Retype each line of the material exactly, please, skipping any picture in it.

*Stored data:*
<<<<
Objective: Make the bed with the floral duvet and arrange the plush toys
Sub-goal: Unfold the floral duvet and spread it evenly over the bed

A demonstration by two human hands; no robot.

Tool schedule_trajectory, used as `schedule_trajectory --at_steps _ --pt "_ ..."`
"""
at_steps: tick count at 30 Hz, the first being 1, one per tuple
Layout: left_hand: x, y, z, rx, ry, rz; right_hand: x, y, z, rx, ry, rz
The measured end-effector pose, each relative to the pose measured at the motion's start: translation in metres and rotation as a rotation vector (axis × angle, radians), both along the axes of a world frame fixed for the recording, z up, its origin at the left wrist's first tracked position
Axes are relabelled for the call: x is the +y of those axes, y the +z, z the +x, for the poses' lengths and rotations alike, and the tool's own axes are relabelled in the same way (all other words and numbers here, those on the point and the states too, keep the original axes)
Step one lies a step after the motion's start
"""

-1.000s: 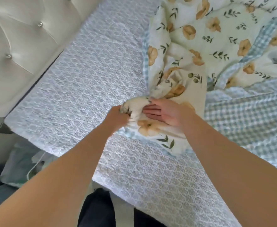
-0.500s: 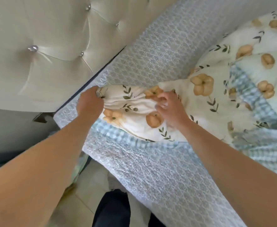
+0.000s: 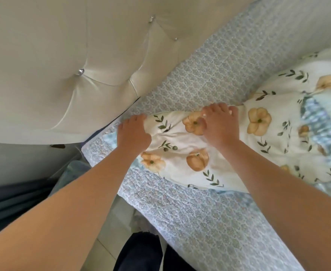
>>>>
*Written answer:*
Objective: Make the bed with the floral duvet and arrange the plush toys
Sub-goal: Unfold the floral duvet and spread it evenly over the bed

A demonstration by two human hands; no robot.

Tool schedule_trajectory, used as `schedule_trajectory --at_steps _ --pt "_ ..."`
"""
at_steps: tick count at 30 Hz, the first being 1, one per tuple
Layout: left_hand: x, y, z, rx, ry, rz; right_hand: x, y, z, rx, ry, rz
The measured end-effector pose, each relative to the pose measured at the motion's start: translation in metres and rotation as a rotation vector (axis × angle, radians), both along the axes of a world frame fixed for the recording, z up, its origin at the left wrist's first tracked position
Axes are relabelled for the call: x is the +y of those axes, y the +z, z the +x, for the poses' lengths and rotations alike, and the tool's own axes are relabelled in the same way (all other words and numbers here, those on the point and the states too, keep the original axes)
Step one lies a step after the motion's start
"""

-1.000s: 
-0.500s: 
+0.000s: 

The output returned above is complete.